**The task:**
Write out the whole listing again, exactly as given.
--- Data for analysis Enclosed Below ---
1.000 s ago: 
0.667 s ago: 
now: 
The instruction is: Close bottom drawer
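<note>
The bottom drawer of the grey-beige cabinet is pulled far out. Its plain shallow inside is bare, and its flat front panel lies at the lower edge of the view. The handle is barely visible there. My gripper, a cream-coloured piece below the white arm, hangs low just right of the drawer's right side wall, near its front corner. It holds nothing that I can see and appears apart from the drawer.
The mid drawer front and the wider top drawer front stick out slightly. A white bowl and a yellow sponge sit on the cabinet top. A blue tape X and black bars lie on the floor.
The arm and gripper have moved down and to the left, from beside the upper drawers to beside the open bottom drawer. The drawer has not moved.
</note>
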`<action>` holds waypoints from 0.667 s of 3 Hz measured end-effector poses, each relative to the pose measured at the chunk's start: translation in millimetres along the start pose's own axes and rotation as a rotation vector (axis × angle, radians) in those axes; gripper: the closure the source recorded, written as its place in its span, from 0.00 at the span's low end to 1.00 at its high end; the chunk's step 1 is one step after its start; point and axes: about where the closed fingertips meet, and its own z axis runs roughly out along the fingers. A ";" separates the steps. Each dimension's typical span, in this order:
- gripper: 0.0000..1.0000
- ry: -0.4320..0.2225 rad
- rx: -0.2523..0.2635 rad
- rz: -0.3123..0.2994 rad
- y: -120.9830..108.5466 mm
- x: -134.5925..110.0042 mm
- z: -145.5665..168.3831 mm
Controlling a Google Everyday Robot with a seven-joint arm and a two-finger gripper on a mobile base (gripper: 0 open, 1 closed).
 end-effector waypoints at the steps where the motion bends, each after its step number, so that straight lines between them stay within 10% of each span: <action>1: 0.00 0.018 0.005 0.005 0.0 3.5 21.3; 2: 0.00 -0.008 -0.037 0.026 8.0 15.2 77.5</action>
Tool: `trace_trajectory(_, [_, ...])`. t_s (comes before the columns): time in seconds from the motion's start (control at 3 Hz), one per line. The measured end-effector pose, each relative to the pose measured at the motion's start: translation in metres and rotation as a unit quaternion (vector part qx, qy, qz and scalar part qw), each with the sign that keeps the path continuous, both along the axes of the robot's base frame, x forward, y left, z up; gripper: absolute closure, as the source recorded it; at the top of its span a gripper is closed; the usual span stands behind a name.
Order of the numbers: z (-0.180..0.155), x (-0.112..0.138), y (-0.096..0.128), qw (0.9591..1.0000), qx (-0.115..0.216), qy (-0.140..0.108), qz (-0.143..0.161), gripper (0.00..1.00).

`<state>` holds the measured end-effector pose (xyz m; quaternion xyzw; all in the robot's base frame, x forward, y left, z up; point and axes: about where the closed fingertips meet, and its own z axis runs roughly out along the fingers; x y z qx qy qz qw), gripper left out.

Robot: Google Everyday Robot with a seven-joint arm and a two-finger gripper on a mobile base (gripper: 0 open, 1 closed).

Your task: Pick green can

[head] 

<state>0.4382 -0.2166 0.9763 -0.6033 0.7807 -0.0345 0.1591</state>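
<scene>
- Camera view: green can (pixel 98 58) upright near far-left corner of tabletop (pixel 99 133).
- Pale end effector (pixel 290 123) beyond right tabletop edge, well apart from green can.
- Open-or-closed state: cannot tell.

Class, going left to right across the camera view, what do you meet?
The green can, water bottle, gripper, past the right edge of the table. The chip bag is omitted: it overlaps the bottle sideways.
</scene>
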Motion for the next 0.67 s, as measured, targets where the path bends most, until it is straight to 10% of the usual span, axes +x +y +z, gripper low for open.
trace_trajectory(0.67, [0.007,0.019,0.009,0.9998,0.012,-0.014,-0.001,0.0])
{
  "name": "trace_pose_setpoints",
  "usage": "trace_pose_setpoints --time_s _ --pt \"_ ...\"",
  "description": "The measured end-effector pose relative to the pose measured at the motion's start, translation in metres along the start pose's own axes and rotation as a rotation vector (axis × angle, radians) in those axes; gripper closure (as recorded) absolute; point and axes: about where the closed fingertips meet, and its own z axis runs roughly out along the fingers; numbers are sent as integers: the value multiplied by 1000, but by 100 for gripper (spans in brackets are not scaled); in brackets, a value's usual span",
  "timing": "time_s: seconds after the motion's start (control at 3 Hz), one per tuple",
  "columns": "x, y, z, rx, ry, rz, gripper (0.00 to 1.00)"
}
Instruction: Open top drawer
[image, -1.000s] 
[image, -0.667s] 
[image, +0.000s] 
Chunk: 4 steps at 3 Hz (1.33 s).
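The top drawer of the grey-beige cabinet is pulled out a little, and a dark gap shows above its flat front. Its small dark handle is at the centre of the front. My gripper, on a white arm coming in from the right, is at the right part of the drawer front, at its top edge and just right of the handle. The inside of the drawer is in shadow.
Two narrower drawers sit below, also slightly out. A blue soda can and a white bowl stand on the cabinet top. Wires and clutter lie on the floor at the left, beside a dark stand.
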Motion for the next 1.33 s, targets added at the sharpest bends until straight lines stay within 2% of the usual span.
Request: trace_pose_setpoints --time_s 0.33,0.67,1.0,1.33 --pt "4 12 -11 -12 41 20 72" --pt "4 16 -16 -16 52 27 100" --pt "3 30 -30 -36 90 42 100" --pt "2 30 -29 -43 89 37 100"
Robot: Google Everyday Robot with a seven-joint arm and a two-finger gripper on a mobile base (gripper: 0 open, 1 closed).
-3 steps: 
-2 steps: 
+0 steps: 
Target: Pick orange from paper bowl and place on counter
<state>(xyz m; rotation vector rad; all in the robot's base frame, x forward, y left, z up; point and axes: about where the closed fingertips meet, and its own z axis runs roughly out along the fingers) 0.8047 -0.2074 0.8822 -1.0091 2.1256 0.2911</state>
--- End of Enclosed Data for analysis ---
**Result of this exercise:**
1.000 s ago: 
0.667 s ago: 
now: 
The instruction is: Close bottom drawer
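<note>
The bottom drawer of the grey-beige cabinet is pulled far out. Its plain shallow inside is bare, and its flat front panel lies at the lower edge of the view. The handle is barely visible there. My gripper, a cream-coloured piece below the white arm, hangs low just right of the drawer's right side wall, near its front corner. It holds nothing that I can see and appears apart from the drawer.
The mid drawer front and the wider top drawer front stick out slightly. A white bowl and a yellow sponge sit on the cabinet top. A blue tape X and black bars lie on the floor.
The arm and gripper have moved down and to the left, from beside the upper drawers to beside the open bottom drawer. The drawer has not moved.
</note>
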`<action>` holds waypoints from 0.667 s of 3 Hz measured end-effector poses, each relative to the pose measured at the chunk's start: translation in millimetres along the start pose's own axes and rotation as a rotation vector (axis × angle, radians) in those axes; gripper: the closure the source recorded, written as its place in its span, from 0.00 at the span's low end to 1.00 at its high end; the chunk's step 1 is one step after its start; point and axes: about where the closed fingertips meet, and its own z axis runs roughly out along the fingers. A ";" separates the steps. Each dimension's typical span, in this order:
- gripper: 0.0000..1.0000
- ry: -0.4320..0.2225 rad
- rx: -0.2523..0.2635 rad
- rz: -0.3123..0.2994 rad
- y: -120.9830..108.5466 mm
- x: -134.5925..110.0042 mm
- z: -145.5665..168.3831 mm
Controlling a Google Everyday Robot with a seven-joint arm and a two-finger gripper on a mobile base (gripper: 0 open, 1 closed).
 end-effector waypoints at the steps where the motion bends, each after its step number, so that straight lines between them stay within 10% of each span: <action>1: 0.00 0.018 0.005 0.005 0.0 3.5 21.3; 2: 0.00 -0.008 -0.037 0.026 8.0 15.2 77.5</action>
Tool: `trace_trajectory(_, [_, ...])`. t_s (comes before the columns): time in seconds from the motion's start (control at 3 Hz), one per line. The measured end-effector pose, each relative to the pose measured at the motion's start: translation in metres and rotation as a unit quaternion (vector part qx, qy, qz and scalar part qw), each with the sign that keeps the path continuous, both along the axes of the robot's base frame, x forward, y left, z up; gripper: absolute closure, as the source recorded it; at the top of its span a gripper is closed; the usual span stands behind a name.
Order of the numbers: z (-0.180..0.155), x (-0.112..0.138), y (-0.096..0.128), qw (0.9591..1.0000), qx (-0.115..0.216), qy (-0.140..0.108), qz (-0.143..0.161), gripper (0.00..1.00).

`<state>` holds the measured end-effector pose (xyz m; quaternion xyzw; all in the robot's base frame, x forward, y left, z up; point and axes: about where the closed fingertips meet, and its own z axis runs roughly out along the fingers; x y z qx qy qz qw), gripper left out.

Robot: Google Everyday Robot with a seven-joint arm and a two-finger gripper on a mobile base (gripper: 0 open, 1 closed).

Your task: Pick green can

[head] 

<state>0.4382 -0.2166 0.9763 -0.6033 0.7807 -0.0345 0.1591</state>
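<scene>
- Camera view: green can (pixel 98 58) upright near far-left corner of tabletop (pixel 99 133).
- Pale end effector (pixel 290 123) beyond right tabletop edge, well apart from green can.
- Open-or-closed state: cannot tell.

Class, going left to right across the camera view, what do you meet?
The green can, water bottle, gripper, past the right edge of the table. The chip bag is omitted: it overlaps the bottle sideways.
</scene>
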Motion for the next 0.67 s, as measured, targets where the path bends most, until it is straight to 10% of the usual span, axes +x +y +z, gripper low for open.
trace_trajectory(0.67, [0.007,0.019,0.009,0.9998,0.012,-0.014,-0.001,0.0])
{
  "name": "trace_pose_setpoints",
  "usage": "trace_pose_setpoints --time_s _ --pt \"_ ...\"",
  "description": "The measured end-effector pose relative to the pose measured at the motion's start, translation in metres along the start pose's own axes and rotation as a rotation vector (axis × angle, radians) in those axes; gripper closure (as recorded) absolute; point and axes: about where the closed fingertips meet, and its own z axis runs roughly out along the fingers; numbers are sent as integers: the value multiplied by 1000, but by 100 for gripper (spans in brackets are not scaled); in brackets, a value's usual span",
  "timing": "time_s: seconds after the motion's start (control at 3 Hz), one per tuple",
  "columns": "x, y, z, rx, ry, rz, gripper (0.00 to 1.00)"
}
Instruction: Open top drawer
[image, -1.000s] 
[image, -0.667s] 
[image, +0.000s] 
Chunk: 4 steps at 3 Hz (1.33 s).
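The top drawer of the grey-beige cabinet is pulled out a little, and a dark gap shows above its flat front. Its small dark handle is at the centre of the front. My gripper, on a white arm coming in from the right, is at the right part of the drawer front, at its top edge and just right of the handle. The inside of the drawer is in shadow.
Two narrower drawers sit below, also slightly out. A blue soda can and a white bowl stand on the cabinet top. Wires and clutter lie on the floor at the left, beside a dark stand.
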Motion for the next 1.33 s, targets added at the sharpest bends until straight lines stay within 2% of the usual span.
Request: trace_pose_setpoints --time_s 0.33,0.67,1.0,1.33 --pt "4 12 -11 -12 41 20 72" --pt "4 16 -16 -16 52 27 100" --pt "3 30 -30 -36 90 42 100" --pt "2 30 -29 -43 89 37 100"
Robot: Google Everyday Robot with a seven-joint arm and a two-finger gripper on a mobile base (gripper: 0 open, 1 closed).
-3 steps: 
-2 steps: 
+0 steps: 
Target: Pick orange from paper bowl and place on counter
<state>(xyz m; rotation vector rad; all in the robot's base frame, x forward, y left, z up; point and axes: about where the closed fingertips meet, and its own z axis runs roughly out along the fingers) 0.8047 -0.2074 0.8822 -1.0091 2.1256 0.2911</state>

Besides the given answer, there is nothing more to add.